Decoy Rigs out of Indiana is the vendor your referring to at Pte. Mouilee. They do not have a website as far as I know.

If your looking for cord, you should be able to hit the local Surplus Store for parachute cord. You may have a hard time finding it in tan though.


----------



## rpeckens (Oct 14, 2003)

http://www.knutsondecoys.com/


----------



## just ducky (Aug 23, 2002)

SabikiRig said:


> Jeremy,
> 
> Decoy Rigs out of Indiana is the vendor your referring to at Pte. Mouilee. They do not have a website as far as I know.
> 
> If your looking for cord, you should be able to hit the local Surplus Store for parachute cord. You may have a hard time finding it in tan though.


Yes, Decoy Rigs is the place to talk to, but no they have no website. I have the catalog...phone number is 219-659-8371.

One word of caution about "parachute cord". Most you can buy at surplus stores and other local places floats because of the way it's constructed. If you're using long-lines, you don't want it to float and be visible. The real hunting cord, like the stuff Decoy Rigs sells, sinks. Trust me...been there...done that. It pays to buy the real stuff.


----------



## SabikiRig (May 1, 2004)

just ducky said:


> Yes, Decoy Rigs is the place to talk to, but no they have no website. I have the catalog...phone number is 219-659-8371.
> 
> One word of caution about "parachute cord". Most you can buy at surplus stores and other local places floats because of the way it's constructed. If you're using long-lines, you don't want it to float and be visible. The real hunting cord, like the stuff Decoy Rigs sells, sinks. Trust me...been there...done that. It pays to buy the real stuff.


Parachute cord never been a problem for me. Been using it for singles and mainline droppers for a long time.


----------



## BFG (Mar 4, 2005)

> Parachute cord never been a problem for me. Been using it for singles and mainline droppers for a long time.
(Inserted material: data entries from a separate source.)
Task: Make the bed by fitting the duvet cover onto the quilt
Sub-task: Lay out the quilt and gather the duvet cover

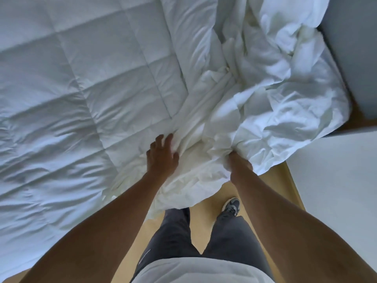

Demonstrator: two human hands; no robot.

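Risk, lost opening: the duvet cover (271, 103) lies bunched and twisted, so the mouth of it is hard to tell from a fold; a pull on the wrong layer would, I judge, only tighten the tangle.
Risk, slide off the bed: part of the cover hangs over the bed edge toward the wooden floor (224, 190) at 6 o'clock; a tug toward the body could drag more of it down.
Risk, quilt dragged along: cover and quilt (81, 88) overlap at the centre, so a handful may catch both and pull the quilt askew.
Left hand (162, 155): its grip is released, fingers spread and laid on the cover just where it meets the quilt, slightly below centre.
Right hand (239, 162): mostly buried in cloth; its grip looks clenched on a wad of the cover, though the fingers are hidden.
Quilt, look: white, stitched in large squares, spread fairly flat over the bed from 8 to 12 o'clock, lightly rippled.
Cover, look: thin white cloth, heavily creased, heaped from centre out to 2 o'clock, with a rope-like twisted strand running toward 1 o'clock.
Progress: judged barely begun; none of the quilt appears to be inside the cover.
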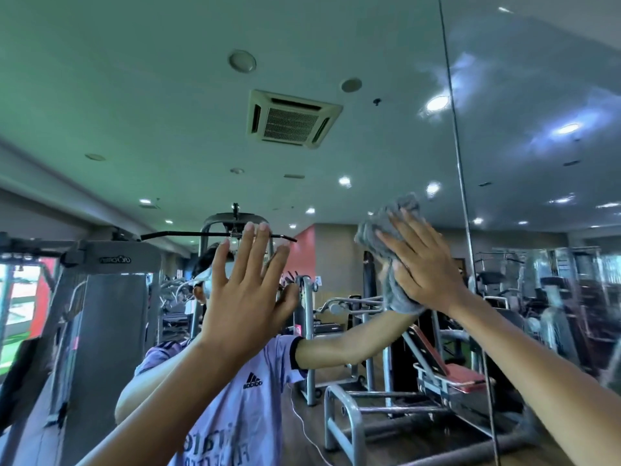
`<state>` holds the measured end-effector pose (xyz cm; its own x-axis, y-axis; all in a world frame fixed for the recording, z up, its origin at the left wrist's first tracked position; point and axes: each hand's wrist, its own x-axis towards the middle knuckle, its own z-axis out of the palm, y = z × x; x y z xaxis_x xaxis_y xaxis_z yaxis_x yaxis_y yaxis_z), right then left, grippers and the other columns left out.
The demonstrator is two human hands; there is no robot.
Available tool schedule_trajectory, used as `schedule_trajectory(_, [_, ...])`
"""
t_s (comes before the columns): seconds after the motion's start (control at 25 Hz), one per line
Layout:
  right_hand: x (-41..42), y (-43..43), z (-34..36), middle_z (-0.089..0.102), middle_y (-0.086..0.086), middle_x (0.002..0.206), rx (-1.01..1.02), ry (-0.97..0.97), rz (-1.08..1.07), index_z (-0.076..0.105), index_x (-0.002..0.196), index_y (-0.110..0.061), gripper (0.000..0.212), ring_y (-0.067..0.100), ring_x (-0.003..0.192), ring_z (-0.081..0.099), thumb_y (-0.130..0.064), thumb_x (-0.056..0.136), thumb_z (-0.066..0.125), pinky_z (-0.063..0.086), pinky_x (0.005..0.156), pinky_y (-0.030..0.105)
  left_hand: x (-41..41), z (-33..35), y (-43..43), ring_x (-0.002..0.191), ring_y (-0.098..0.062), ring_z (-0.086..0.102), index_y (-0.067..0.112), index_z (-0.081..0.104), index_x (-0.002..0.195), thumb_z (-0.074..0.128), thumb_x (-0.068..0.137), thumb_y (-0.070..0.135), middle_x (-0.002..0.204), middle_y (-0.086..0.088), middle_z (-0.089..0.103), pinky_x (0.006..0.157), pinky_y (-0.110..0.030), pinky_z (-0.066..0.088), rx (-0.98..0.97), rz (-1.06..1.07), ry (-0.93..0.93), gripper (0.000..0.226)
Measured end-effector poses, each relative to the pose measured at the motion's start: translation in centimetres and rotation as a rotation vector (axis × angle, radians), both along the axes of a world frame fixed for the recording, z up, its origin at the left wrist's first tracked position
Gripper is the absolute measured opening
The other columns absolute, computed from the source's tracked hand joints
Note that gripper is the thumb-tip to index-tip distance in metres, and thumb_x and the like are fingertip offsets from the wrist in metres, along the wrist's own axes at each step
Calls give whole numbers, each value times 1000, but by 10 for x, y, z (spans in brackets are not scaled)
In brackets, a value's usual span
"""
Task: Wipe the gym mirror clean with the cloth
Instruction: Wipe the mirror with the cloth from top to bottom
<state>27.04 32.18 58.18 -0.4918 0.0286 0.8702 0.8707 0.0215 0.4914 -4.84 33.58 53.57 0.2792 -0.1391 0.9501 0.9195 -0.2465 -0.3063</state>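
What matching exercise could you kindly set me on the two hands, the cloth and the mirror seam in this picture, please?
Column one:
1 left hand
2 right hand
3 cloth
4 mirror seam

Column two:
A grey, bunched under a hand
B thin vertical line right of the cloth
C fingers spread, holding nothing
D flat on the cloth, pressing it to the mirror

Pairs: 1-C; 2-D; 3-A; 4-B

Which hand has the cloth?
The right hand, pressing the grey cloth flat to the mirror; the left hand is bare, fingers spread.
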Motion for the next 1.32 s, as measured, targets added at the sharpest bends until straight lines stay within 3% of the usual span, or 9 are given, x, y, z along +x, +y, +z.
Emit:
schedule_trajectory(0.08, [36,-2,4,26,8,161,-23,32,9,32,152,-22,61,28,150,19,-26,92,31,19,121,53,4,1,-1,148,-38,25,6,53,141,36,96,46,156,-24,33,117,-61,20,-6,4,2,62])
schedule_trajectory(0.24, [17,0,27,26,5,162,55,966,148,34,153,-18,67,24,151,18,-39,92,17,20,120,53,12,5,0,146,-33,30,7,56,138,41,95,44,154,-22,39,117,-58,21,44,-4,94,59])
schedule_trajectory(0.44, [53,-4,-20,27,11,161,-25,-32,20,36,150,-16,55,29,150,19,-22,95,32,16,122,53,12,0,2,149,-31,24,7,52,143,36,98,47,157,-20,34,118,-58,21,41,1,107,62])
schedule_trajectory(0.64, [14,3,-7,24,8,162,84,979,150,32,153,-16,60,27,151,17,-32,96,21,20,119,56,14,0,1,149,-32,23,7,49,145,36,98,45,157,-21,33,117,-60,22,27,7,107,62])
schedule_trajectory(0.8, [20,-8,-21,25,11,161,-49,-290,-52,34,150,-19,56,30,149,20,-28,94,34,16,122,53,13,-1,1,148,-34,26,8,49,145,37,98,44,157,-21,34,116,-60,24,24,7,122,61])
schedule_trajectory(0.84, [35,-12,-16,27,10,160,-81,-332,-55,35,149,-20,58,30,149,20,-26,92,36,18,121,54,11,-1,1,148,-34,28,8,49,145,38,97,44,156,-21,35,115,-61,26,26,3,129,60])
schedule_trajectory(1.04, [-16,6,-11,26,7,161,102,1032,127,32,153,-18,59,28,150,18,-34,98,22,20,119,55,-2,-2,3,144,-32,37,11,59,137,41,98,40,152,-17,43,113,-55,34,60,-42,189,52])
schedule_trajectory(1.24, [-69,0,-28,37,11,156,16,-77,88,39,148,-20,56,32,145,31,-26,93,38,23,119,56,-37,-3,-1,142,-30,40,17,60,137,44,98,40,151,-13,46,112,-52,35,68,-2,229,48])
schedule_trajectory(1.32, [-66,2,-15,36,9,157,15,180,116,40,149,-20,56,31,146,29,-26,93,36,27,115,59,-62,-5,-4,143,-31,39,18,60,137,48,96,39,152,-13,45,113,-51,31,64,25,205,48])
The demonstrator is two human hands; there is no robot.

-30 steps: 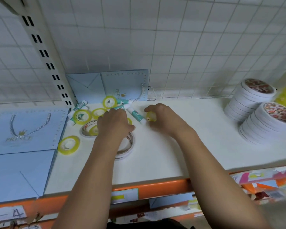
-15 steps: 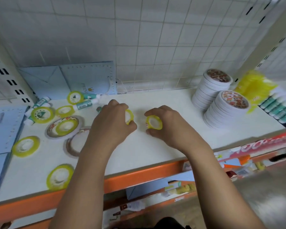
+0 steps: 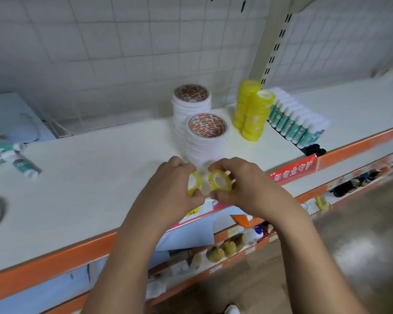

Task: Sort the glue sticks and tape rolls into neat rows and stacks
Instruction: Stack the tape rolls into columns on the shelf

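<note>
Tape in hand, two small pieces. Left hand [image 3: 168,191] pinches one yellow roll [image 3: 193,183], thumb below and curled fingers [image 3: 176,162] above. Right hand [image 3: 250,191] grips a second yellow roll [image 3: 220,183] the same way, its open core turned toward the camera. The two rolls sit close together, nearly touching, held just above the front edge of the shelf [image 3: 100,177] and in front of the nearer white tape stack [image 3: 208,141].

Handling, as a judgement:
- Light, stiff rings. The core should keep its shape under a pinch, so little risk of crushing.
- Outer wrap looks glossy and is probably slick. Best held across the rim, thumb opposite fingers, as both hands do now.
- Flat faces should seat well on one another, but a tall narrow column will tip if a roll lands off-centre.

Likely destination is the yellow stacks [image 3: 256,118], upright between the white stacks and the glue stick row [image 3: 297,125]. One loose glue stick [image 3: 26,166] lies at far left of the shelf
</note>
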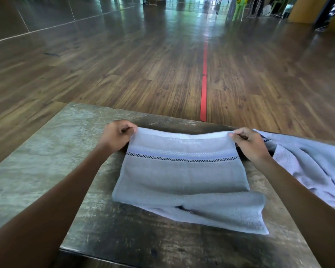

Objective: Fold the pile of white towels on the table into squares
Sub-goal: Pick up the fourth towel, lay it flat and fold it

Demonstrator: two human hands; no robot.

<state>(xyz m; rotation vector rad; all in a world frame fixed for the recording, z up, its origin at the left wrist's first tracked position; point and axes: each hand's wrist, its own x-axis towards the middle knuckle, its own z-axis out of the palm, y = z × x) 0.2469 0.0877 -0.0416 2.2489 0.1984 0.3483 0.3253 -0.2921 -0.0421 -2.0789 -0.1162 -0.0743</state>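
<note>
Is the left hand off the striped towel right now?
No, the left hand pinches the far left corner of the striped towel, while the right hand pinches the far right corner.

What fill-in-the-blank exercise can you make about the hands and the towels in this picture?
1. The left hand and the right hand each pinch a far ____ of the striped towel.
2. A crumpled towel lies on the table to the ____ of the striped one.
3. The line on the wooden floor beyond the table is ____.

Missing words: corner; right; red.
</note>
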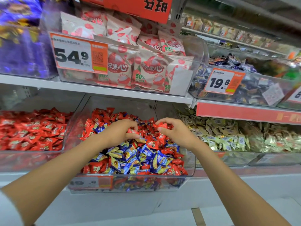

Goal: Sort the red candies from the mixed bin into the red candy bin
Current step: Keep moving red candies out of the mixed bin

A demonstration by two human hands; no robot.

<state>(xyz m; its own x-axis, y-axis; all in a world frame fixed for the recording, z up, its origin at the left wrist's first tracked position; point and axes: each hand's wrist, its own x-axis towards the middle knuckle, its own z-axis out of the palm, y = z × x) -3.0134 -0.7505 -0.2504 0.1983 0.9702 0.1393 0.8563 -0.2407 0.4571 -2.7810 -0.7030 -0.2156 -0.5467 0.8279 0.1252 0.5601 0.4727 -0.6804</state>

It works great for those applications, but as the mainline for a longline setup, it does not work well. 

Unless you like parachute cord in your prop.


----------



## SabikiRig (May 1, 2004)

BFG said:


> It works great for those applications, but as the mainline for a longline setup, it does not work well.
> 
> Unless you like parachute cord in your prop.


I do not use Para Cord for my mains so I will take your word on it! 

5/16" Diamond Braid works very well.......


----------



## GSPHunter (Apr 1, 2003)

Thanks for the help guys!! I will have to give them a shout.

I'll also check out that website _doctarlonglines_.

P.S. I've made the mistake of using Parachute cord on my singles and yes it definitely does float. Live and learn.

Thanks again

Jeremy


----------